* Exercise objective:
Would you repeat the listing exactly, without any of its images?

* Supplied material:
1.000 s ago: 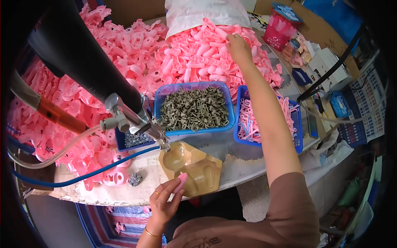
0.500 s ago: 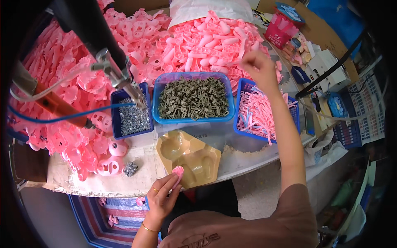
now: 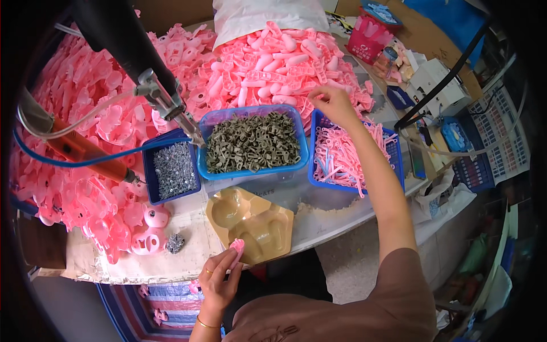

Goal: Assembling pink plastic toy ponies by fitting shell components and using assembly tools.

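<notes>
My left hand (image 3: pixel 221 283) is closed on a small pink plastic part (image 3: pixel 237 246), gripped between thumb and fingers at the table's near edge. Beside it lies a tan moulded tray (image 3: pixel 276 235) with rounded hollows. My right hand (image 3: pixel 337 107) hovers at the near edge of a heap of pink limb-shaped plastic pieces (image 3: pixel 263 61). Its thumb and fingers are drawn together; whatever they pinch, if anything, I cannot make out. Below that forearm stands a blue basket (image 3: pixel 312 171) of thin pink and pale blue sticks (image 3: pixel 347 154).
A blue tub (image 3: pixel 256 172) of grey-green clips and a dark blue tray (image 3: pixel 149 182) of small metal screws stand mid-table. Pink shells (image 3: pixel 85 154) heap up at left. An orange-bodied power screwdriver (image 3: pixel 85 148) and a black arm (image 3: pixel 122 40) hang over them.
My right hand has come a little nearer and left, toward the heap's near edge. My left hand still grips the pink part. The whole view has shifted slightly.
</notes>
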### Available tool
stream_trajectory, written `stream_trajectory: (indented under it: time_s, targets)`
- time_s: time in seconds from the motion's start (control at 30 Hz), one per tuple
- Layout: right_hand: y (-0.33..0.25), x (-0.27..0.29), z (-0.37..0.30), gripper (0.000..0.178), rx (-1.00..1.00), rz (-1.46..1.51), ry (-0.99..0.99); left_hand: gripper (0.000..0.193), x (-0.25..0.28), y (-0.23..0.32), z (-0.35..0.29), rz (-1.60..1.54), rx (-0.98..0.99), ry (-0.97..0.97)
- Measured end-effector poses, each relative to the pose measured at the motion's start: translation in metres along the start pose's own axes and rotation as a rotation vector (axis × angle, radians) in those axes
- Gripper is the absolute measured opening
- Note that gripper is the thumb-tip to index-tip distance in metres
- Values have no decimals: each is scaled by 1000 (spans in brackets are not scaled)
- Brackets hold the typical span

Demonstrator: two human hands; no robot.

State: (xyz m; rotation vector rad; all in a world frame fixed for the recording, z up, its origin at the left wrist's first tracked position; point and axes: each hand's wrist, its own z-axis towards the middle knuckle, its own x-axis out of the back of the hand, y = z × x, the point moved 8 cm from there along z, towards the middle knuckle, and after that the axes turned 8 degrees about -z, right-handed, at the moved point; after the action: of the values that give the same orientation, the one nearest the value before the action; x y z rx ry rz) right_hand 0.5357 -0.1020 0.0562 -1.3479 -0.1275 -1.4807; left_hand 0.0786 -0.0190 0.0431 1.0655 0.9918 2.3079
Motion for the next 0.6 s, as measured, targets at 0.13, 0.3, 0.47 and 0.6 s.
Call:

* Result for this task:
1.000 s ago: 
0.500 s ago: 
now: 

Goal: Assembling pink plastic toy ponies by fitting shell components and using assembly tools.

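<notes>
My left hand (image 3: pixel 221 283) is closed on a small pink plastic part (image 3: pixel 237 246), gripped between thumb and fingers at the table's near edge. Beside it lies a tan moulded tray (image 3: pixel 276 235) with rounded hollows. My right hand (image 3: pixel 337 107) hovers at the near edge of a heap of pink limb-shaped plastic pieces (image 3: pixel 263 61). Its thumb and fingers are drawn together; whatever they pinch, if anything, I cannot make out. Below that forearm stands a blue basket (image 3: pixel 312 171) of thin pink and pale blue sticks (image 3: pixel 347 154).
A blue tub (image 3: pixel 256 172) of grey-green clips and a dark blue tray (image 3: pixel 149 182) of small metal screws stand mid-table. Pink shells (image 3: pixel 85 154) heap up at left. An orange-bodied power screwdriver (image 3: pixel 85 148) and a black arm (image 3: pixel 122 40) hang over them.
My right hand has come a little nearer and left, toward the heap's near edge. My left hand still grips the pink part. The whole view has shifted slightly.
</notes>
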### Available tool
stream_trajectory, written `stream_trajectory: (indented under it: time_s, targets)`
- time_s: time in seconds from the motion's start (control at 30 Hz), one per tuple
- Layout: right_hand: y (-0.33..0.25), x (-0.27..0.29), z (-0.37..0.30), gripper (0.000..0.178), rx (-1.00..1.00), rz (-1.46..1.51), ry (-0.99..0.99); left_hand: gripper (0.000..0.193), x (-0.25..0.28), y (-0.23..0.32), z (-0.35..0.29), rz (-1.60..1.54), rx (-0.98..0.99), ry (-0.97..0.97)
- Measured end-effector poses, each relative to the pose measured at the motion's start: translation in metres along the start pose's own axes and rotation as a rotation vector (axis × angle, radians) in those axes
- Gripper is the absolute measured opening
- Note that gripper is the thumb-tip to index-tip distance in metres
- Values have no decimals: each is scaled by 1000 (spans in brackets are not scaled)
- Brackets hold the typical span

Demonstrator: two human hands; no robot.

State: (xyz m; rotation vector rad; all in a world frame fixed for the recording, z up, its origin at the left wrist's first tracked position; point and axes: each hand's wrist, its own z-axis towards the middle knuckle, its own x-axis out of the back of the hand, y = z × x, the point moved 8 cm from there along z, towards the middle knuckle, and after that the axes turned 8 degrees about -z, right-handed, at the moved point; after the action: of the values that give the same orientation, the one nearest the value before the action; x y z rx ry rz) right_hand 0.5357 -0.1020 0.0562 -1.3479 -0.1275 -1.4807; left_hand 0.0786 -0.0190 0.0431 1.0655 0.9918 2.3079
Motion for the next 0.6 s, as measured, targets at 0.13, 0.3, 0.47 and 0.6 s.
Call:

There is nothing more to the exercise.